Fine-Tuning STS and semantic search multilingual HF transformer

UKPLab / sentence-transformers

Multilingual Sentence & Image Embeddings with BERT

https://www.SBERT.net

Apache License 2.0

14.73k stars 2.43k forks source link

Fine-Tuning STS and semantic search multilingual HF transformer #1196

Closed Matthieu-Tinycoaching closed 2 years ago

Matthieu-Tinycoaching commented 2 years ago

Hi,

For the need of exporting transformer model to ONNX format for inference, I use a multilingual sentence-transformer model based on the HF transformers library (separate tokenizer and model + mean pooling layer) for semantic text similarity and semantic search.

Is it possible to fine-tune this model with # https://github.com/UKPLab/sentence-transformers/tree/master/examples/training/sts/training_stsbenchmark_continue_training.py despite not using the sentence-transformer library directly?

If not is there a workaround to enable to do this? (like fine-tune sentence-transformer model then split tokenizer/model before ONNX export)

Thanks!

nreimers commented 2 years ago

I would first fine tune the model an then export to onnx

Matthieu-Tinycoaching commented 2 years ago

Thanks @nreimers I would have done sequentially the steps you said.

The problem is that fine-tuning sentence-transformer model seems to be clear following the steps at https://github.com/UKPLab/sentence-transformers/tree/master/examples/training/sts/training_stsbenchmark_continue_training.py

But for exporting model to ONNX format I use the following command:

    convert_graph_to_onnx.convert(
        framework="pt",
        model=model_name,
        output=model_pth,
        opset=12,
        tokenizer="xlm-roberta-base",
        use_external_format= False,
        pipeline_name= pipeline_name,
    )

which is based on HF implementation of sentence-transformer separating tokenizer from model, itself not having mean pooling step.
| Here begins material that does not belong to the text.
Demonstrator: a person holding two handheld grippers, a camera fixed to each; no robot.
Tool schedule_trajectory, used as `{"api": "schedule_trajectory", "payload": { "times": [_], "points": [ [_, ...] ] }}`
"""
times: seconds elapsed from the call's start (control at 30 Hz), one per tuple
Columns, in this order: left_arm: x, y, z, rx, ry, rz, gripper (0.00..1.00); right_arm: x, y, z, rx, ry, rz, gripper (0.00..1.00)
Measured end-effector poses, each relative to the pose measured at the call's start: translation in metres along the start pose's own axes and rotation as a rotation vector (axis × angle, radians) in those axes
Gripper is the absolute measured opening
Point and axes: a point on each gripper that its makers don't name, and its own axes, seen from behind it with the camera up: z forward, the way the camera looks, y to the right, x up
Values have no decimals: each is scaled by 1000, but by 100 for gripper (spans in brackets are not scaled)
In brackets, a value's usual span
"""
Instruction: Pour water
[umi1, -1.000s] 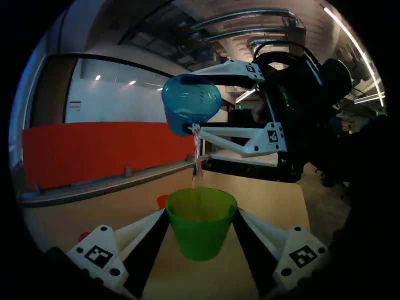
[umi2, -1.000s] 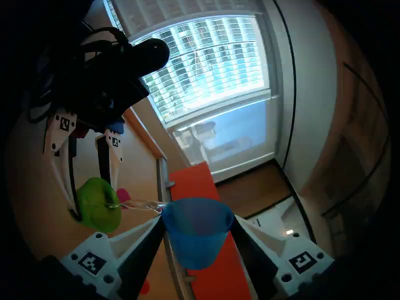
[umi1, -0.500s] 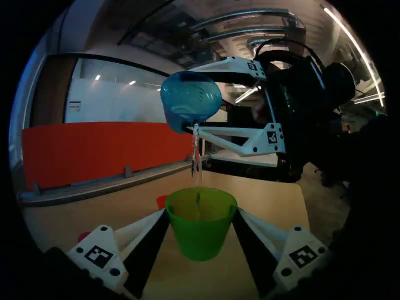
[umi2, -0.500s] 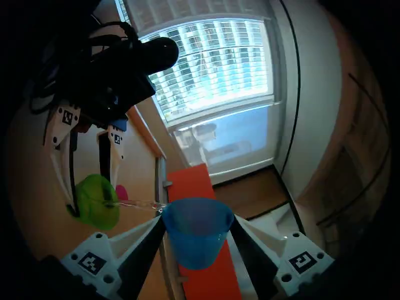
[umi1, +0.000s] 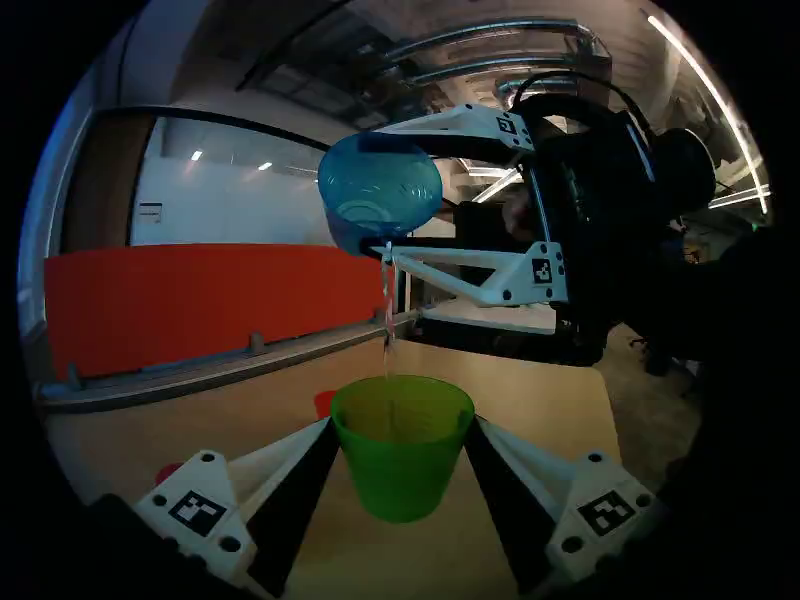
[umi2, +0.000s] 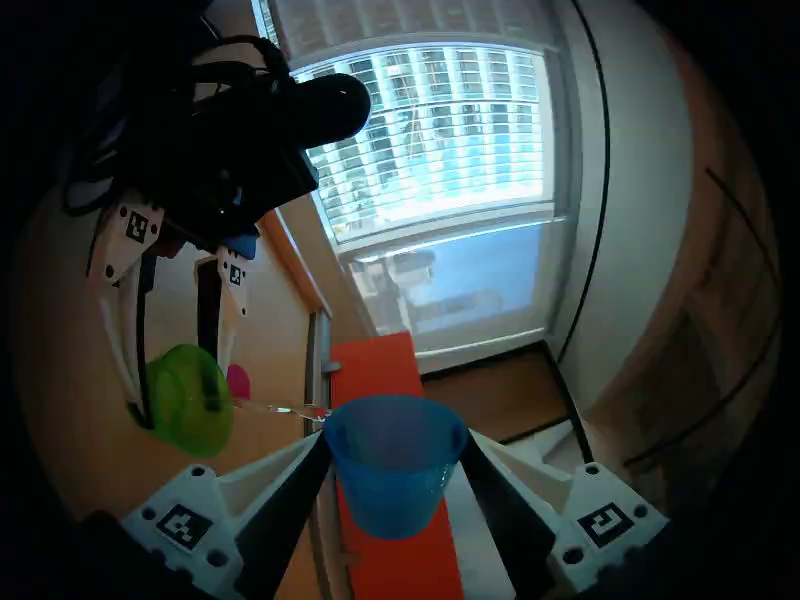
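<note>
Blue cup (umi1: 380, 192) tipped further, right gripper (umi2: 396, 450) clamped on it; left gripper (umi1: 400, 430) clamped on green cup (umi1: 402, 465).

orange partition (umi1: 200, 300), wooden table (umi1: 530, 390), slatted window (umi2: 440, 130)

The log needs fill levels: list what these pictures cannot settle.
Water level in green cup: left gripper view, tinted wall hides it.
Water left in blue cup: right gripper view, its wall hides the inside.
Red thing: left gripper view, partly behind the green cup.

The tipped cup (umi1: 380, 195) hangs above the upright cup (umi1: 402, 460), a water stream (umi1: 387, 310) between them, table (umi1: 530, 385) beneath
</note>
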Motion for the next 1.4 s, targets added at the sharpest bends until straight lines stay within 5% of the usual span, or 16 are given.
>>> {"api": "schedule_trajectory", "payload": {
  "times": [1.4],
  "points": [
    [0,-5,-1,-1,5,-9,86,20,12,6,-42,20,-229,91]
  ]
}}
How could I convert then fine-tuned sentence-transformer model into tokenizer and model as expected by HF ?

Thanks!

nreimers commented 2 years ago

When the model is saved, you get a regular transformers and tokenizers models which you can then convert

Matthieu-Tinycoaching commented 2 years ago

That sounds great @nreimers! So, regular transformer model without mean pooling?

Could you give me an idea of how many minimum training examples would be needed to gain from fine-tuning pre-trained multilingual sentence-transformer for STS and semantic search?

nreimers commented 2 years ago

Correct.

Number of examples depends on how complex is your domain. With a simple and narrow domain 1k examples are helpful.

With a broad domain that spans over basically all topics (physics, math, sports, gaming, dating, programming,...) you need a lot more examples. If you don't have examples for eg math, the model will not work that well for math queries.